Nell’Interpello n. 3 2021 l’ispettorato del lavoro afferma che nel conteggio ai fini dell’obbligo di collocamento obbligatorio L 68 1999 i dipendenti in smart working vanno considerati al pari dei lavoratori che svolgono la prestazione lavorativa in azienda.
Il dubbio era stato posto dal Consiglio nazionale degli ordini dei consulenti del lavoro sulla base del fatto che tale esclusione opera per i dipendenti in telelavoro, modalità simile di prestazione lavorativa che si svolge al difuori della sede aziendale e con “ comune finalità di conciliazione tra vita privata e lavorativa, nonché da similari modalità organizzative flessibili “
L’ispettorato risponde in maniera dettagliata sulla base anche delle indicazioni dell’Ufficio legislativo del Ministero del lavoro. Vengono infatti proposte alcune differenze tra le due tipologie di lavoro e si sottolineano le differenze normative specificando in particolare che non è applicabile una interpretazione estensiva della norma sul telelavoro . Vediamo piu in dettaglio
Collocamento obbligatorio persone disabili e telelavoro
L’obbligo di assunzione delle persone disabili per i datori di lavoro pubblici e privati è sancito dalla citata legge n. 68 del 1999, la quale stabilisce che “[…] agli effetti della determinazione del numero di soggetti disabili da assumere, sono computati di norma tra i dipendenti tutti i lavoratori assunti con contratto di lavoro subordinato” (articolo 4, comma 1, come modificato dall’articolo 4, comma 27, lett. a), della legge n. 92/2012). Viene sottolineato che la norma individua espressamente le categorie di lavoratori non computabili ai fini del calcolo della quota di riserva
L’articolo 23 del d.lgs. 15 giugno 2015, n. 80, sancisce l’esclusione dei “lavoratori ammessi al telelavoro dal computo dei limiti numerici previsti da leggi e contratti collettivi per l’applicazione di particolari normative ed istituti”.

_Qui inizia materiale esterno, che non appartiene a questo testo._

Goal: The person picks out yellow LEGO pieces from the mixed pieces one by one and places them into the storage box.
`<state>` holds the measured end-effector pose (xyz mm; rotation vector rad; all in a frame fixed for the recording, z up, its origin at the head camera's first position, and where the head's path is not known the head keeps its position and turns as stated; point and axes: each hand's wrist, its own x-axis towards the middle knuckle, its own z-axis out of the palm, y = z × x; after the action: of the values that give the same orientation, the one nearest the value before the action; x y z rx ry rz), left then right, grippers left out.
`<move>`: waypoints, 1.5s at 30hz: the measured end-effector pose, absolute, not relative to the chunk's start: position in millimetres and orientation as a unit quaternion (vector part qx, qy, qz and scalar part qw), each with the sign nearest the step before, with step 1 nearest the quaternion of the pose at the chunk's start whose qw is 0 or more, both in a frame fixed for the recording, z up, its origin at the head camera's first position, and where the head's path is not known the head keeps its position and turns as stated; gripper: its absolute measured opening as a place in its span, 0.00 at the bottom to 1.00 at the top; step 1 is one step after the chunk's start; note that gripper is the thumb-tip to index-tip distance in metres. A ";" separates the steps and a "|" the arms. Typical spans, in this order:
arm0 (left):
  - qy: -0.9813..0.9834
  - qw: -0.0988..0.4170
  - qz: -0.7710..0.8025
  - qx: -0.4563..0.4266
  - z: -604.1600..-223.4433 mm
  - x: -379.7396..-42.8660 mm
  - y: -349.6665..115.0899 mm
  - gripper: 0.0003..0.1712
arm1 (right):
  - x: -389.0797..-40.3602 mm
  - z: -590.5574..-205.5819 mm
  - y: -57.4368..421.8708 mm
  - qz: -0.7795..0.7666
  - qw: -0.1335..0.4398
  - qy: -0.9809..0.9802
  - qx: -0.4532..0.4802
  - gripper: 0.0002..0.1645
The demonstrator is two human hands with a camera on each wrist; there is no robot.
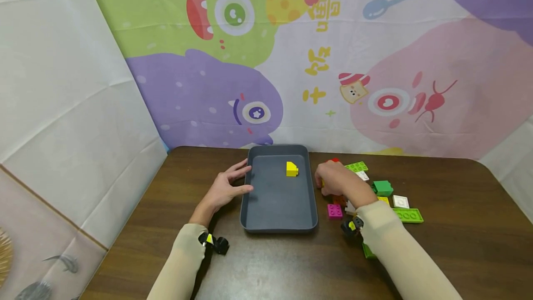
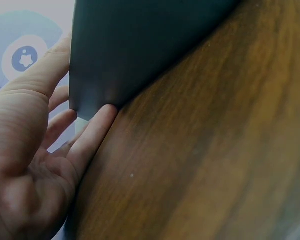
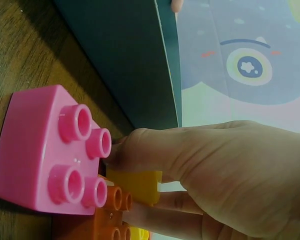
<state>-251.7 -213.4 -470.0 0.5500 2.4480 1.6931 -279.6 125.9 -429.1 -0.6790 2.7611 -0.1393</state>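
Observation:
A dark grey tray [image 1: 279, 203] stands on the wooden table, with a yellow toy brick [image 1: 291, 169] inside toward its far right. My left hand [image 1: 222, 191] touches the tray's left side, fingers and thumb spread along the rim; in the left wrist view its fingertips rest against the outer wall. To the tray's right, my right hand [image 1: 339, 179] reaches down at the pile of bricks. Up close, its thumb and fingers pinch another yellow brick [image 3: 135, 186], partly hidden by the hand. A pink brick [image 3: 27, 150] and an orange brick [image 3: 85, 225] lie beside it.
Several loose bricks spread right of the tray, including a green brick [image 1: 383, 188], a white brick [image 1: 400, 202] and a lime green plate [image 1: 410, 215]. The right forearm covers part of the pile. A cartoon-printed cloth [image 1: 316, 119] hangs behind the table.

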 end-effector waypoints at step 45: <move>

Secondo L’ispettorato questa esclusione nasce dal tentativo di incentivare il telelavoro che non ha avuto particolare diffusione malgrado sia stato introdotto da tempo nell’ordinamento (2004) e a dispetto delle sue potenzialità,
Smart working e collocamento obbligatorio
Diversamente lo smart working, dice l’ispettorato nasce in un contesto più recettivo all’uso degli strumenti tecnologici da remoto , comprende una flessibilità più marcata e tende a privilegiare un organizzazione del lavoro per obiettivi, senza riferimento a tempo e luogo della prestazione.
Inoltre ha una sua regolamentazione specifica (articoli 18-23 della legge n. 81/2017), che non comprende alcuna disposizione analoga a quella contenuta nell’articolo 23 sul telelavoro , che escluda espressamente i lavoratori agili dall’organico aziendale,
Infine precisa che casi di esclusione contemplati dall’articolo 4, comma 1, della legge n. 68/1999, avendo carattere tassativo, non sono suscettibili di interpretazione analogica o estensiva. Tale tassatività è stata sancita dalla Corte di Cassazione con sentenza del 4 febbraio 2016 n. 2210, nella quale si afferma che “le disposizioni della legge n. 68/1999, in quanto lex specialis “avente ad oggetto la protezione dell’inserimento e dell’integrazione lavorativa delle persone disabili nel mondo del lavoro”, prevalgono su quelle di carattere generale.
Ricorda ancora a sostegno dell’ardua distinzione operata, la ratio delle norme internazionali Convenzione ONU del 13 dicembre 2006, la Carta di Nizza sui diritti fondamentali dell’Unione europea (art. 26) e la Carta sociale europea (art. 15) volte a garantire a tutela rafforzata alle persone con disabilità : per non pregiudicare la logica inclusiva della normativa speciale legge 68/1999 afferma che non sono consentite deroghe relative al personale in smart working in materia di computo ella quota di riserva.